In the late 1970s, he dabbled in fashion, designing trousers with a codpiece-like pouch--called the “Cleaver sleeve"--that was meant to emphasize, rather than conceal, a man’s genitals. But America apparently wasn’t ready for the Cleaver sleeve, so its creator turned his energies to making decorative flowerpots, working for a San Jose tree trimming company and sampling religions.
In 1979, he founded the Cleaver Crusade for Christ and bought 40 acres in the Nevada desert, planning to use it for his ministry’s headquarters. A year later, he shifted gears and formed his own religion--Christlam--along with a peculiar auxiliary he called Guardians of the Sperm. Mormonism came next.
Off and on, the ex-radical claimed to have “visions,” about which he issued public warnings. In one, he saw California struck by a natural disaster and said that “immediate steps must be taken by the federal government to evacuate the state.” In another, he warned then-Gov. Edmund G. “Jerry” Brown Jr. of a plot to murder him before the 1980 election.
Politics continued to entice Cleaver, but shedding his revolutionary past proved no guarantee of success. He ran for the Berkeley City Council in 1984, a candidacy doomed by his opposition to popular rent control laws, and two years later was a Republican candidate for the U.S. Senate. In that race, he condemned affirmative action--saying it promoted unqualified blacks--advocated a peacetime draft, and wore an American flag pin on his suit lapel.
By the late 1980s, Cleaver’s once-resonant voice had fallen silent and he slipped into anonymity, earning a meager living scavenging bottles and broken-down chairs off the streets of Berkeley. The only time his name popped up was on the police blotter for arrests related to cocaine possession and burglary.
Leroy Eldridge Cleaver was born near Little Rock, Ark., in 1935. His father was a waiter and nightclub piano player, and his mother was an elementary school teacher.
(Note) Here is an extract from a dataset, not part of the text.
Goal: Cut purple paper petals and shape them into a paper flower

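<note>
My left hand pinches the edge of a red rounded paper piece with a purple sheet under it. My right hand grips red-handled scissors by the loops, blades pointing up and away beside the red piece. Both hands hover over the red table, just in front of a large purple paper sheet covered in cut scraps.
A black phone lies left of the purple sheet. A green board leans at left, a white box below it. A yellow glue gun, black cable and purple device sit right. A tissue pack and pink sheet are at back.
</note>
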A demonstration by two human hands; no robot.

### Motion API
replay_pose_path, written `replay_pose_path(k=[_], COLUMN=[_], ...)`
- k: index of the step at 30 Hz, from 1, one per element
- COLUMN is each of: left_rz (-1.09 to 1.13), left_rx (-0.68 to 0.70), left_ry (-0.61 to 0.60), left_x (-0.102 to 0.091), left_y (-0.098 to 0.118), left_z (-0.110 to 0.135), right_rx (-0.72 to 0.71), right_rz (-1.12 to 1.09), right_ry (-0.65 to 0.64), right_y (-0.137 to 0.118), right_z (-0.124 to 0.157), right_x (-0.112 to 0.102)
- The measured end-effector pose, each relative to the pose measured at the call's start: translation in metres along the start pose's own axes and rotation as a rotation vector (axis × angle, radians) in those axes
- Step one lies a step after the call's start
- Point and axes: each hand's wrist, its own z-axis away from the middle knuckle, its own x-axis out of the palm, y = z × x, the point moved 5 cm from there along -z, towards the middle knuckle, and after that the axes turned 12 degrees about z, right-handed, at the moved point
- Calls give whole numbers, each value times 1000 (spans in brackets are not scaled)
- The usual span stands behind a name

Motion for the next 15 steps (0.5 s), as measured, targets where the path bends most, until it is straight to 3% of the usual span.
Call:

When his father got a job on a railroad dining car, the family moved to Phoenix, and then to Watts, where Cleaver’s parents separated when he was 13.
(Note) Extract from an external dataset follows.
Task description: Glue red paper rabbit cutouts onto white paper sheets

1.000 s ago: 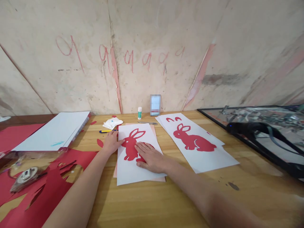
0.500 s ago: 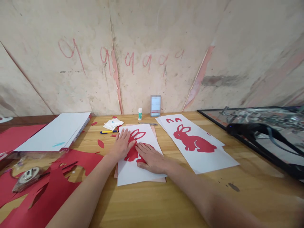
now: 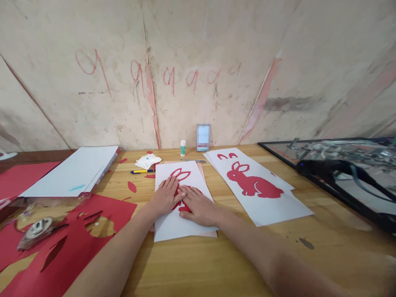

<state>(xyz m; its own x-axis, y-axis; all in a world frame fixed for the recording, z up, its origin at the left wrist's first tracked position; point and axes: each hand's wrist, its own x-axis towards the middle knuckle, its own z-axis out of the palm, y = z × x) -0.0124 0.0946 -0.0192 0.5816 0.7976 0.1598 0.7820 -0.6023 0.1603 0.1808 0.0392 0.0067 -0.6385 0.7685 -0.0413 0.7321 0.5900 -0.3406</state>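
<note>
A white sheet lies on the wooden table in front of me, with a red paper rabbit on it. My left hand lies flat on the rabbit's head and chest, fingers stretched out. My right hand lies flat beside it on the rabbit's body, fingers also stretched out. Both hands cover most of the cut-out; only its ears and a bit of its edge show. Neither hand holds anything.
A second white sheet with a red rabbit lies to the right. Red paper offcuts and a tape roll are at the left, white sheets behind them. A pen, glue stick and black-framed tray are nearby.
My left hand has slid right, from the sheet's left edge onto the rabbit's head, beside my right hand. My right hand has stayed on the rabbit's body.
</note>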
A year later, Cleaver had his first brush with the law when he was arrested for bicycle theft and sent to a reformatory. After his release came a series of marijuana-related offenses that ultimately landed him at Soledad State Prison in 1954.
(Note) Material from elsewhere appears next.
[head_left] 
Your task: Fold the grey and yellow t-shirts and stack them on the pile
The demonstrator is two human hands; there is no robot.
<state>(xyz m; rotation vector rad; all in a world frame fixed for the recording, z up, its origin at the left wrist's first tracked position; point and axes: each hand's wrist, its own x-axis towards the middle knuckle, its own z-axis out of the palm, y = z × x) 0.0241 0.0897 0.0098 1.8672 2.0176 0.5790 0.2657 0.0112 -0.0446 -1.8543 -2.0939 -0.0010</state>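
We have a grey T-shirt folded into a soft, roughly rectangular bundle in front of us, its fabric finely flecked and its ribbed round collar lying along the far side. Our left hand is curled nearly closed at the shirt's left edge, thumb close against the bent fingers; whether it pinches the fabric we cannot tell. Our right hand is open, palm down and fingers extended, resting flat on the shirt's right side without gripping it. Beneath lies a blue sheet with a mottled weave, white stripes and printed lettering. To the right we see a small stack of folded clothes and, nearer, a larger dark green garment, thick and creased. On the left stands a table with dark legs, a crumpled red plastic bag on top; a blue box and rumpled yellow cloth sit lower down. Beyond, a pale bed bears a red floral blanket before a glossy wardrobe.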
There an interest in literature blossomed, and he consumed the works of Thomas Paine, Karl Marx, Voltaire and W.E.B. Du Bois. He also formed a view of his place in the white man’s world, and grew angry and bitter.
Upon his release, he returned to the drug trade and committed a new crime--rape. He was arrested again within a year on a charge of assault to commit rape, and later explored the roots of his sexual attacks in “Soul on Ice.”
In prison, Cleaver wrote, he “took a long look at myself and . . . admitted that I was wrong, that I had gone astray--astray not so much from the white man’s law as from being human, civilized. My pride as a man dissolved and my whole fragile structure seemed to collapse, completely shattered. That is why I started to write. To save myself.”
He recently was interviewed by Times columnist Patt Morrison and later sent her a message he titled “Changing Times.”
In it he reminisced that “the Black Panthers were neither as good or as bad as all sides say. We were fabulous. We were not just freedom talkers, we were freedom fighters.”
Once married, Cleaver is survived by a son, Maceo, and a daughter, Toju.